Mr. Picasso’s work finally appeared in Vogue, Saturday Evaluate, Time and Life magazines. He mentioned that he had been impressed by the photojournalist David Douglas Duncan, who spent years making a pictorial document of his father.
“Duncan was at all times round, clicking away, and I assumed, oh, this may be an attention-grabbing occupation,” Mr. Ruiz-Picasso informed the Picasso biographer John Richardson in a 2019 interview for Gagosian Quarterly, an art-world journal revealed by the worldwide gallery proprietor Larry Gagosian. “Once I was about 17,” he added, “he very kindly gave me an expert digital camera.” It was a Nikon.
Claude Ruiz-Picasso was born on Could 14, 1947, in Neuilly-sur-Seine, France. Paloma was born two years later. His half-siblings had been Paulo, the son of Picasso’s marriage to the ballet dancer Olga Khokhlova, and Maya Ruiz-Picasso, whose mom was the mannequin Marie-Thérèse Walter. Paulo Picasso died at 54 in 1975. Maya Ruiz-Picasso died final yr at 87.

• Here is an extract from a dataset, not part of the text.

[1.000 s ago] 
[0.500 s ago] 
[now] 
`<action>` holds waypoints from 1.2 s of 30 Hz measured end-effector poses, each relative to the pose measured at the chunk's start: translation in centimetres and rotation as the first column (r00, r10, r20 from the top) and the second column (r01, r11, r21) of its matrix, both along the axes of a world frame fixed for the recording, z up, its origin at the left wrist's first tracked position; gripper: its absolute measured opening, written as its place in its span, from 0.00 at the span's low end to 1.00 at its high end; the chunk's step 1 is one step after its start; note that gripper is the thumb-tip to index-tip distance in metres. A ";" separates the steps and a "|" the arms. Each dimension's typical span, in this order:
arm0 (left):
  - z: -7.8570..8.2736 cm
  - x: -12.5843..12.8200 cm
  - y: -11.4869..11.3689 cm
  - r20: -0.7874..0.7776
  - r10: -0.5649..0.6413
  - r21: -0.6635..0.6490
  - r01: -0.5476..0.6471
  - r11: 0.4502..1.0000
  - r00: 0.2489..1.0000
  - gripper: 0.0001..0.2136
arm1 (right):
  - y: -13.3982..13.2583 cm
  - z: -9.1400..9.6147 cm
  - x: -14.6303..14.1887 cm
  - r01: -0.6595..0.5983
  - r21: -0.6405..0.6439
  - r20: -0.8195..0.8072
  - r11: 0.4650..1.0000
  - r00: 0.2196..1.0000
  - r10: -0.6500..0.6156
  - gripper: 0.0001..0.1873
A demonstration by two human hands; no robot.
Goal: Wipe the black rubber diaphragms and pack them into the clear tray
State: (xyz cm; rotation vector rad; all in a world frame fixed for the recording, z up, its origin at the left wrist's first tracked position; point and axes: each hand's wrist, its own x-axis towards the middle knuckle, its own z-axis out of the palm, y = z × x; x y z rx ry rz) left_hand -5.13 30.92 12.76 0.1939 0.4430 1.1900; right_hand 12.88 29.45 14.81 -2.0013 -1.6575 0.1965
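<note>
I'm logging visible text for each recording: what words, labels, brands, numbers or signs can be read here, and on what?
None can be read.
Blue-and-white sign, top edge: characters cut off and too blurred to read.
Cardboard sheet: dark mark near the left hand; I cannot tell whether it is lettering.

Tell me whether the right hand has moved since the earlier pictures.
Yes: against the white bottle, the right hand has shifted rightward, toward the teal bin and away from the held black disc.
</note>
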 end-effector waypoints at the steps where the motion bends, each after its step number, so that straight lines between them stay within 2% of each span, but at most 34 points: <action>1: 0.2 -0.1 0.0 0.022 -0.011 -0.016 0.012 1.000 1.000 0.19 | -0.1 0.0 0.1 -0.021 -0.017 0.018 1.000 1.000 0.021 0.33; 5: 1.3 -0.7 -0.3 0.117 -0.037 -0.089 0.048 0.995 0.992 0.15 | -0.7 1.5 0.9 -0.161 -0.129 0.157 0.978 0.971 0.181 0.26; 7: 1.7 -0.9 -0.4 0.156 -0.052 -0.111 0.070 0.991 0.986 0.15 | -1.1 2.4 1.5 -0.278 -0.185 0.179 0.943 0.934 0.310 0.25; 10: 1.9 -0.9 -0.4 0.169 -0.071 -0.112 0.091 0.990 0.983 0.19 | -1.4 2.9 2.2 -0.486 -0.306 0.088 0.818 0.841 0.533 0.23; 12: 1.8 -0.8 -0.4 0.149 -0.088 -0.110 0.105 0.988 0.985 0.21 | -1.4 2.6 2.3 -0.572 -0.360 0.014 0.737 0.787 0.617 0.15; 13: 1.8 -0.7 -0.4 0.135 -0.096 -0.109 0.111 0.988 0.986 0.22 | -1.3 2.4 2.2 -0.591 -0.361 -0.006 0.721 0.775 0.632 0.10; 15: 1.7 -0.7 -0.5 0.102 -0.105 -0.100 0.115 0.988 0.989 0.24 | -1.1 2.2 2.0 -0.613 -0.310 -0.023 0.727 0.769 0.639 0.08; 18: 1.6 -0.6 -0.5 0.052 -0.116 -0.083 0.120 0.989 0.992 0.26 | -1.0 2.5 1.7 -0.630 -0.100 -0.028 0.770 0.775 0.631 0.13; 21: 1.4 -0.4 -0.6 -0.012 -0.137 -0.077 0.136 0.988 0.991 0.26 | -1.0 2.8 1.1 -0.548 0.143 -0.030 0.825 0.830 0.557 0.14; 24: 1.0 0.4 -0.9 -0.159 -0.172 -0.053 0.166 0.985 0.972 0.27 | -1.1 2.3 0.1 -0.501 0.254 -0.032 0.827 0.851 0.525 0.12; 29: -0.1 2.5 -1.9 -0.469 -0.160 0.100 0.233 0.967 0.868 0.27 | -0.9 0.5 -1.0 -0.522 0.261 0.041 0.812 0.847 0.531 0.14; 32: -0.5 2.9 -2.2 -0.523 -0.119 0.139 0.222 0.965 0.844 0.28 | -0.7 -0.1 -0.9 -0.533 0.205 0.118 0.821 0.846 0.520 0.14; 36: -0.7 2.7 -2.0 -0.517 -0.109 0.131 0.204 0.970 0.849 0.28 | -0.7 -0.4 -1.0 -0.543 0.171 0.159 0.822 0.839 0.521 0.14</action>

In 1989, after six years of squabbling amongst all Picasso’s heirs together with his widow, Jacqueline Roque, over the distribution of the 1000’s of artworks he left behind and the communal proper to use his title commercially, a French court docket appointed Mr. Picasso the property’s administrator.
“I by no means anticipated or desired to have any sort of function like this, or have any affect over my father’s legacy,” he informed Mr. Richardson. “So due to the Picasso Administration, little by little, I needed to stop pictures. Not rapidly however little by little.”
Because the administrator, Mr. Picasso handled copyright and trademark points, made licensing offers, battled with forgers and produced reproductions.
“I believe he did an unimaginable job as a steward of his father’s legacy,” Mr. Gagosian, whose galleries have offered quite a few Picasso reveals, mentioned in a cellphone interview. “He took it critically and was extraordinarily strict about how the Picasso picture was dealt with.”
Considered one of Mr. Picasso’s licensing offers concerned promoting his father’s title and signature in 1998 to PSA Peugeot-Citroen, the French automaker. Marina Picasso, Paulo’s daughter, challenged the deal in court docket. She informed a French newspaper, “I can’t tolerate that the title of my grandfather and of my father be used to promote one thing as banal as a automobile.”
In line with a 2016 Vanity Fair article in regards to the Picasso artwork empire, Citroen paid a reported $20 million, plus royalties, for the deal, and had offered some 3.5 million Picasso cars on the time.
In July, Mr. Ruiz-Picasso was changed as estate administrator by Paloma Picasso, a famend jewellery designer.
He’s survived by his spouse, Sylvie Vautier Picasso, and his sons, Solal and Jasmin.
In 2018, Mr. Ruiz-Picasso criticized the Musée Picasso in Paris for lending out too lots of its Picasso works to the various exhibitions scheduled in France that yr. He mentioned that a few of these works had been fragile and shouldn’t be used to bulk up the reveals.
“Many individuals count on to make discoveries that, on the finish of the day, they don’t make, and they don’t seem to be happy with what’s on supply,” he informed The Occasions of London. “Among the many exhibitions held, there’s a load that aren’t obligatory.”
In response, Laurent Le Bon, the chairman of the museum, mentioned: “My goal is to make sure that the museum will not be a tomb. As a substitute of the identical previous exhibitions on Picasso and ladies, Picasso and love, and Picasso and light-weight, we try to develop new concepts.”